Wakil Gubernur (Wagub) Maluku, Barnabas Orno mendorong wacana untuk melegalkan minuman tradisional di daerah ini yang biasa disebut sopi dari hasil sadapan pohon enau.

"Saya mendukung melegalkan sopi dan apa yang diperjuangkan DPRD Maluku untuk membuat payung hukum pengelolaan dan peredaran sopi," katanya, di Ambon, Kamis.

Barnabas yang dilantik bersama Gubernur Maluku, Murad Ismael oleh Presiden Joko Widodo di Jakarta pada 24 April 2019 itu mengatakan, sopi sebenarnya sama dengan cap tikus di Manado, Sulawesi Utara sehingga harus ada peraturan daerah (Perda) yang mengatur pengelolaan dan peredaran minuman tradisional tersebut.

Karena itu, Pemkab/Pemkot maupun DPRD yang warganya memproduksi sopi hendaknya mencermati kebutuhan payung hukum berupa Perda agar penegelolaan dan peredaran sopi tertanggung jawab.

"Jujur saya kasihan dengan warga, terutama asal kabupaten Maluku Barat Daya (MBD) yang diproses hukum karena memasok sopi ke Ambon dengan tujuan menjual untuk membiayai kebutuhan pendidikan anak-anak maupun hidup rumah tangga," ujar Wagub.

Padahal, lanjut dia, tidak sedikit pejabat, aparatur sipil negara (ASN), TNI/Polri dan lainnya yang dihidupi dari penjualan sopi oleh masing - masing orang tua.

"Sopi juga merupakan simbol adat yang dilecehkan karena salah dikonsumsi sehingga membuat mabuk dan sering memicu terjadinya tindak kriminal sehingga sebenarnya yang harus diproses hukum adalah para pemabuk dan bukan penjual," tandas Wagub.

Sebelumnya, Ketua Komisi C DPRD Provinsi Maluku, Anos Yeremias mengemukakan, Rancangan Peraturan Daerah (Ranperda) tentang pengelolaan minuman tradisonal sopi yang merupakan Ranperda usulan inisiatif drafnya sudah selesai dibahas.

Namun sayangnya, ketika Ranperda itu difasilitasi ke Kementerian Dalam Negeri (Kemendagri) dari 25 Ranperda yang diusulkan, ternyata dikembalikan.

"Alasan Kemendagri mengembalikan Ranperda tersebut, karena soal kewenangan.
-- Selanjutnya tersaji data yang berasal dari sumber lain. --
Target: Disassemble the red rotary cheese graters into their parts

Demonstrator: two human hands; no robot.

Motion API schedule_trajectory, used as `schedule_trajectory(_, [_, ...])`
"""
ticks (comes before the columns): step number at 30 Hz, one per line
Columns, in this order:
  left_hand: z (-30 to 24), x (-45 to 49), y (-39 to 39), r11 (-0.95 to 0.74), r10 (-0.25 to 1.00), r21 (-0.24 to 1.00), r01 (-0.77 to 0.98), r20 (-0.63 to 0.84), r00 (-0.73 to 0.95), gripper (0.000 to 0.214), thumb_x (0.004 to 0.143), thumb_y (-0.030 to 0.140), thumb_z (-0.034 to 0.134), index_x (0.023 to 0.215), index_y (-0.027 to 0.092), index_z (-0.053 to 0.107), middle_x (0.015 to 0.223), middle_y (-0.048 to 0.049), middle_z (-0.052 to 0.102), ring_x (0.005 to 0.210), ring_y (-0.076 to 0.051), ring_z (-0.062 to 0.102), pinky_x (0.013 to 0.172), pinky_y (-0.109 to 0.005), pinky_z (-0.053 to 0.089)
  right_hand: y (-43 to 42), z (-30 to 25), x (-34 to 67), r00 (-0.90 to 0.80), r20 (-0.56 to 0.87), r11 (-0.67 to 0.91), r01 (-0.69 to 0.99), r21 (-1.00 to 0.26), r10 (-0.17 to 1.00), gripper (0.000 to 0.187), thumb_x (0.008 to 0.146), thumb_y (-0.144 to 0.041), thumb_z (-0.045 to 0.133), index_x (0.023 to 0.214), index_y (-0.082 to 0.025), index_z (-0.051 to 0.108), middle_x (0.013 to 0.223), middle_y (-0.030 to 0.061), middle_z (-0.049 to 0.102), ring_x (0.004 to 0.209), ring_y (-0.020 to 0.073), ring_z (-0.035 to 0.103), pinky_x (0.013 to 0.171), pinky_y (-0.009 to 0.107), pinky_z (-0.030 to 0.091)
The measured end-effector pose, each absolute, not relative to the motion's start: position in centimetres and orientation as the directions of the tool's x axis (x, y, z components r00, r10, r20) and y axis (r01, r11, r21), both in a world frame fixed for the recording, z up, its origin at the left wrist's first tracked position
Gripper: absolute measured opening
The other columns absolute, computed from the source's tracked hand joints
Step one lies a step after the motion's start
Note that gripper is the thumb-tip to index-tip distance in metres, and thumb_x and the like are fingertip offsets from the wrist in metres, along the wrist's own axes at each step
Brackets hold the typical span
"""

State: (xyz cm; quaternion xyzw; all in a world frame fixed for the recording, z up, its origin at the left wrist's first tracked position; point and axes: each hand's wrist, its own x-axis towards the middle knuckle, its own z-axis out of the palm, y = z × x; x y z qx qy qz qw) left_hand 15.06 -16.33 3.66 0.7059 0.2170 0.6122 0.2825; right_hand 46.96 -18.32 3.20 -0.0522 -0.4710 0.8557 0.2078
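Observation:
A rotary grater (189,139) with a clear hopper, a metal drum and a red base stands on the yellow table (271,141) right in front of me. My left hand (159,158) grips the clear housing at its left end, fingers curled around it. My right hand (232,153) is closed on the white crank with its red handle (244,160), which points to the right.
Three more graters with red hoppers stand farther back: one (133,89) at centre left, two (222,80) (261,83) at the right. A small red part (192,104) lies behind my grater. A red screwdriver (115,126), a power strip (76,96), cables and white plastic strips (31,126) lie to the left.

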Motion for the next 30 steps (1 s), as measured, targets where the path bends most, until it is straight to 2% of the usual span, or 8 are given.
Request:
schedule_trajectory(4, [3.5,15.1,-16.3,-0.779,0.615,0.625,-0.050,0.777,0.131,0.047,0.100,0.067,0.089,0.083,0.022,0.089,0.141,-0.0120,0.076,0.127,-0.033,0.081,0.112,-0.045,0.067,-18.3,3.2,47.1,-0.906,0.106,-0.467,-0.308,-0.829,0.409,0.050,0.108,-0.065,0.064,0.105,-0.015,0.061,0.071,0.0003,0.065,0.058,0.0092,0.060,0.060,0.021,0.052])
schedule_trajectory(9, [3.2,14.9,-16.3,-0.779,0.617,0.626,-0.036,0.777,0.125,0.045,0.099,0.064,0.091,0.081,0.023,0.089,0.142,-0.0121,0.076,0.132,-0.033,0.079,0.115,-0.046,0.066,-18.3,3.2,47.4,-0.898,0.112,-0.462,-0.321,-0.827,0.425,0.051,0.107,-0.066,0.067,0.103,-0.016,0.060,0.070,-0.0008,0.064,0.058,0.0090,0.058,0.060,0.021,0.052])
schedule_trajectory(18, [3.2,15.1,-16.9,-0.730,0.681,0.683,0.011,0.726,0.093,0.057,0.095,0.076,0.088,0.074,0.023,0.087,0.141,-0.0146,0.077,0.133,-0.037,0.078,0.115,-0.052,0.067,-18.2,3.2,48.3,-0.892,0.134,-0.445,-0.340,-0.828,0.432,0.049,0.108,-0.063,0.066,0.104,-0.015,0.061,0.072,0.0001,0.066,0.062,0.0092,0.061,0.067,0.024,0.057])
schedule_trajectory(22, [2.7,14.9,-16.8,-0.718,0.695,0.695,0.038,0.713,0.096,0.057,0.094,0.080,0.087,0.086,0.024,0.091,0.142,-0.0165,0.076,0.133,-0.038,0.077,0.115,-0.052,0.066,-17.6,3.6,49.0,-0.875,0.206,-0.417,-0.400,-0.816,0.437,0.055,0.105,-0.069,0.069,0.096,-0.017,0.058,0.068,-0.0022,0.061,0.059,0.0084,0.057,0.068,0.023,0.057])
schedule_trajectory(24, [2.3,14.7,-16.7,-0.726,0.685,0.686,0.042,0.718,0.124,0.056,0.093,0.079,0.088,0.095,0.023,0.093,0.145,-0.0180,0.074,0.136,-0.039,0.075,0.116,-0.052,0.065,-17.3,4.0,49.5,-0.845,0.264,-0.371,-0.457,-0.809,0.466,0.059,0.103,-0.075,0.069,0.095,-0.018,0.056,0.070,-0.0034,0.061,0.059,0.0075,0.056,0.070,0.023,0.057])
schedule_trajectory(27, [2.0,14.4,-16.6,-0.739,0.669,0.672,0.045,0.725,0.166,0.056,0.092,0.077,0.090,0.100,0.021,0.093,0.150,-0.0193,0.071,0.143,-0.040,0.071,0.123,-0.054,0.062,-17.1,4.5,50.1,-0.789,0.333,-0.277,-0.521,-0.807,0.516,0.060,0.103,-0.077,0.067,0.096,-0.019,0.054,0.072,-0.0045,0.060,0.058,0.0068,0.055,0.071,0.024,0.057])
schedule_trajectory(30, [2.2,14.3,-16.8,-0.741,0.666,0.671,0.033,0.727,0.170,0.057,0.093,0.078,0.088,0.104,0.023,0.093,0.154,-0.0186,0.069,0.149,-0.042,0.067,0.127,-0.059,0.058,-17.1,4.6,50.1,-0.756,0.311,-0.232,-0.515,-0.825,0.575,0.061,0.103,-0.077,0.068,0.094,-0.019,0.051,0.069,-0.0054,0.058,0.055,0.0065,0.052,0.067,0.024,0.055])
Jadi, yang namanya minuman tradisional sopi itu bersentuhan langsung dengan kabupaten/kota, maka Ranperda itu dikembalikan dengan alasan diberikan kewenangan itu kepada kabupaten/kota karena itu pada  2018 Ranperda itu tidak dapat dilanjutkan," kata Anos.
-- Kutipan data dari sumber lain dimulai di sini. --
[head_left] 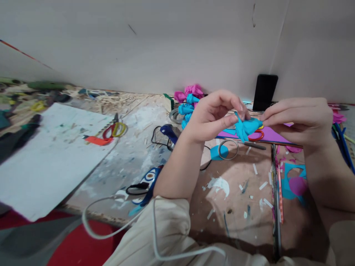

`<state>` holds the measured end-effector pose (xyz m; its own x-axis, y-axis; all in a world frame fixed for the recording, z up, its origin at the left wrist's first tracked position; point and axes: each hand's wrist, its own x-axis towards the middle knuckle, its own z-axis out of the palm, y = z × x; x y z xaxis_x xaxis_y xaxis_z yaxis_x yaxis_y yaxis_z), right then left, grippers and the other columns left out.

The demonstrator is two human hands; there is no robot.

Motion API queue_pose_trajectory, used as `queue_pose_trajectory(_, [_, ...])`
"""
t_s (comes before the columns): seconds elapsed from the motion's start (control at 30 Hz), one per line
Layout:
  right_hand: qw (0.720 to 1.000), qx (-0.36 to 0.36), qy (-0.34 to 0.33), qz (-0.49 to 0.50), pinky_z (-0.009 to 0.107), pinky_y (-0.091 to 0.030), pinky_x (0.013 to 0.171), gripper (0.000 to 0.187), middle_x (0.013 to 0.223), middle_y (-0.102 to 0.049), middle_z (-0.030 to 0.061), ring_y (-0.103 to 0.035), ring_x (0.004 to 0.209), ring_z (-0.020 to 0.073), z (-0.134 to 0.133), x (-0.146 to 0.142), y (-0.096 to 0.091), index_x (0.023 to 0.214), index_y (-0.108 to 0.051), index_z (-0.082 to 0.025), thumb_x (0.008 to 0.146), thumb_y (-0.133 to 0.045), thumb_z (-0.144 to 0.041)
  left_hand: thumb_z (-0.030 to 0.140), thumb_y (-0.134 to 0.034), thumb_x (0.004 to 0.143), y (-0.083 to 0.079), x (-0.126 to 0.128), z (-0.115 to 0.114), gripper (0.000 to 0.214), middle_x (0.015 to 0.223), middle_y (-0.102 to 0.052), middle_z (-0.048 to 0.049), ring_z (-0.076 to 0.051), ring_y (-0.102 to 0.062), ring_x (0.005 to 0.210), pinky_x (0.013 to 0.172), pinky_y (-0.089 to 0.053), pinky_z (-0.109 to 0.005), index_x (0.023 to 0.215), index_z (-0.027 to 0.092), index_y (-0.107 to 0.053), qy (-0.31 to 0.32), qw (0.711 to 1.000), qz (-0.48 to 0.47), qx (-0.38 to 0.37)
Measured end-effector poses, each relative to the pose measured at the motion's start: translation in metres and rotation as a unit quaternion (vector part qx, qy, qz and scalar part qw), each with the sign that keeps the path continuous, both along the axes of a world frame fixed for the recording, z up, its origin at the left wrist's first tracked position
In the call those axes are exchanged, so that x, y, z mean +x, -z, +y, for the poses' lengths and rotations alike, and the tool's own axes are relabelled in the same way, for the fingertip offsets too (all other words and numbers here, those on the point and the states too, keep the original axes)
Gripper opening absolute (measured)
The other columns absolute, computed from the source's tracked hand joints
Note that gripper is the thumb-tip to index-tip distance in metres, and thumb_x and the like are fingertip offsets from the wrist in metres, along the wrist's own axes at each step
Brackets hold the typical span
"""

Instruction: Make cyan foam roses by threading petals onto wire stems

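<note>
Paint-smeared and strewn with scraps, the counter [238,168] meets a pale wall. Just right of the frame's centre, a crumpled blue paper piece [247,127] is held above it between both hands. The left hand [215,116] has its grip closed on the piece's left end with thumb and fingertips, and the right hand [298,118] pinches its right end. Under it lie a purple sheet [273,136] and a tape ring [227,149]. Behind are pink and blue paper balls [190,98]. A white sheet [50,159] and scissors [115,129] lie far left.

Left grip [213,117] and right grip [298,119], raised side by side, each pinch thumb against fingertips, almost touching.
</note>
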<state>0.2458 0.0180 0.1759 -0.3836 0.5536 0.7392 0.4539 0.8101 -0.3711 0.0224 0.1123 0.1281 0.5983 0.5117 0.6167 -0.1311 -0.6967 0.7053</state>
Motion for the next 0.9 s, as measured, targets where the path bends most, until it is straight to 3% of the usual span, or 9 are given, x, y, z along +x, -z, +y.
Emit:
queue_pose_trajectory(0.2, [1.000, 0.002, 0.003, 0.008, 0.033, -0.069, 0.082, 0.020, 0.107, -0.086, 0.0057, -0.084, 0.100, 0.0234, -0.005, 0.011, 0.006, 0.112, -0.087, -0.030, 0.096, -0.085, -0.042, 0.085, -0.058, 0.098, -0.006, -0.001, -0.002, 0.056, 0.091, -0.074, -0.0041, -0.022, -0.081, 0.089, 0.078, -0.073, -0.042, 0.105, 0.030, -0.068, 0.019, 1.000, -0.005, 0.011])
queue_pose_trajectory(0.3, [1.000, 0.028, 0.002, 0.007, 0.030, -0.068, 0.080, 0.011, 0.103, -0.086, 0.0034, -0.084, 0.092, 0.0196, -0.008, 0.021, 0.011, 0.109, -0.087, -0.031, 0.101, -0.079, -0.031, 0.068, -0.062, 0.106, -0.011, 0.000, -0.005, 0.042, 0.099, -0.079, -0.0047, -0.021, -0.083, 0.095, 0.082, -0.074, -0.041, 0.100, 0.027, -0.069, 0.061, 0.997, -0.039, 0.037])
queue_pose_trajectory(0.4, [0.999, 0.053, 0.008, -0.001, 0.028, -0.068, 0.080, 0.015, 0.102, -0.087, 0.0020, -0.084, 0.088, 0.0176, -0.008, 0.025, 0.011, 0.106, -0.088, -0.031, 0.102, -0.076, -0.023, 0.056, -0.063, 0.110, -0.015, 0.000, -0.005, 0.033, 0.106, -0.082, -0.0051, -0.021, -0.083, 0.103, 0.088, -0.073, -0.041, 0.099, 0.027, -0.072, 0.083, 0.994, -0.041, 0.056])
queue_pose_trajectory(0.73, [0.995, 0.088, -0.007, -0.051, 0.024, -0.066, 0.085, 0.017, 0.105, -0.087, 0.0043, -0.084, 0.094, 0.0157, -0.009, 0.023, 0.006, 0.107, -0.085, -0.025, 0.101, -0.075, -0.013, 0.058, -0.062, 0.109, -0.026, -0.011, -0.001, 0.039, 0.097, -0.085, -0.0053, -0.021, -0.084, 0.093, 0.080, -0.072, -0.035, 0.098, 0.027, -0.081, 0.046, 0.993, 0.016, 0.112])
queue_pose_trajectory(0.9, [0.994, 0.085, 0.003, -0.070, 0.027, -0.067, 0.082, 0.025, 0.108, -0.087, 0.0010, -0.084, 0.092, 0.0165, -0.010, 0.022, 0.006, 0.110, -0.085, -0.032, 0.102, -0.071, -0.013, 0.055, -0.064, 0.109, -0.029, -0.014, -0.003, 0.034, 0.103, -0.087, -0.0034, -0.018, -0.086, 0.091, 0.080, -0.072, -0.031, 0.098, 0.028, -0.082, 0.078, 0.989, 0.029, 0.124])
Dia memamdang perlu mendesak DPRD kabupaten/kota di Provinsi Maluku, untuk secepatnya menggagas Ranperda minuman tradisional ini. 

"Kami sudah melakukannya, namun karena kewenangan, maka kami tidak bisa melanjutkan. Perda itu bukan kewenangan Provinsi tetapi kewenangan kabupaten/kota," tegas Anos.